John pun mengirimkan surat kepada Jaksa Agung RI dan  Kepala BPKP. Menurutnya, peran BPKP sebagai auditor  akan terkena sanksi hukum jika masih berkeras memeriksa kasus dugaan penyalahgunaan frekuensi yang diduga merugikan egara Rp. 1,3 triiun. Hal itu, kata Jhon, alat bukti yang telah diajukan jaksa maupun auditor kepada hakim Tipikor masih jadi obyek sengketa di Pengadilan Tata Usaha Negara (PTUN).  Salah satu alat bukti adalah hasil audit BPKP terkait nilai kerugian negara sebesar Rp 1,3 triliun.

Dasar apa yang diingatkan Jhon adalah surat edaran (SE) Menpan No 471/1/1991 tentang Pelaksanaan Putusan Tata Usaha Negara, SE Menpan No SE/24/M.PAN/8/2004 dan SE Mahkamah Agung No 2 tahun 1991 tentang petunjuk pelaksanaan peradilan tata usaha negara.

Sebagaimana diketahui, dalam persidangan kasus dugaan kerugian negara akibat penyalahgunaan frekuensi yang didakwakan pada Indosat dan IM2, kerugian negara yang ditetapkan BPKP sehingga kasus ini masuk ke pengadilan tindak pidana korupsi, tidak melalui proses audit yang melibatkan pemeriksaan kepada pihak-pihak yang dijadikan tersangka, melainkan ke penyidik.

Hal itu terungkap dalam lanjutan sidang yang menghadirkan ahli Kepala Subdirektorat Investigasi Badan Pengawasan Keuangan dan Pembangan (BPKP), Nasrul Waton. Hal itu terjadi ketika terdakwa mantan Direktur Utama IM2, Indar Atmanto yang menanyakan objek audit (auditee) yang menjadi dasar BPKP menetapkan kerugian negara yang berjumlah Rp1,3 triliun. 

"Saudara ahli, siapa yang menjadi objek pemeriksaan saudara," tanya Indar Atmanto di PN Tipikor Jakarta. Hal itu dijawab Nasrul, "Penyidik." Kontan saja hal itu menjadi bahan tertawaan semu yang hadir di ruang sidang. Kuasa Hukum Indar Atmanto, Luhut MP Pangaribuan,  menilai, berdasarkan pernyataan saksi ahli itu, audit yang dilakukan BPKP diragukan obyektivitasnya. Menurut Luhut, jika auditor itu professional, mestinya sudah memahami bahwa obyek auditing dari kasus IM2 ini adalah para pihak yang telah melakukan kerjasama, yakni IM2 dan Indosat.

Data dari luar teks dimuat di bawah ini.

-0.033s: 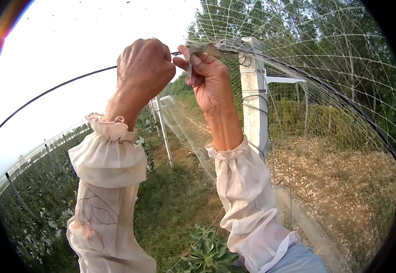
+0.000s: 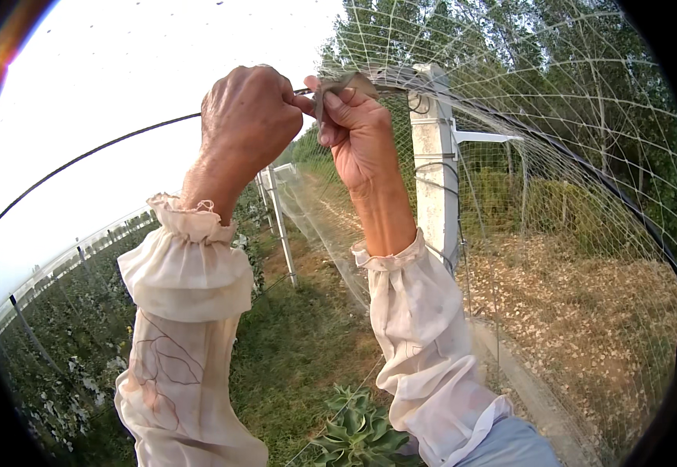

Meski begitu, Nasrul tetap berkeras bahwa bahwa ada kerugian negara akibat perjanjian kerjasama (PKS) antara Indosat-IM2. "Terjadinya kerugian keuangan negara menurut kami karena terjadinya penggunaan frekuensi bersama oleh Indosat dan IM2 tetapi IM2 tidak membayar kepada negara," kata Nasrul.

Luhut pun kemudian menyampaikan bahwa Kementerian Kominfo menegaskan tidak ada pelanggaran di PKS Indosat-IM2. Namun, Nasrul menilai hal itu adalah pendapat Kominfo. "Itu pendapat Kementerian Kominfo, ini  pendapat kami. Boleh kan berbeda pendapat?" tanyanya. Namun, mungkin Nasrul lupa bahwa tim BPKP masuk dalam yang optimalisasi pendapatan negara, yang secara rutin tiap tahun memeloti semua pembayaran frekuensi, namun tidak melaporkan soal IM2 ini.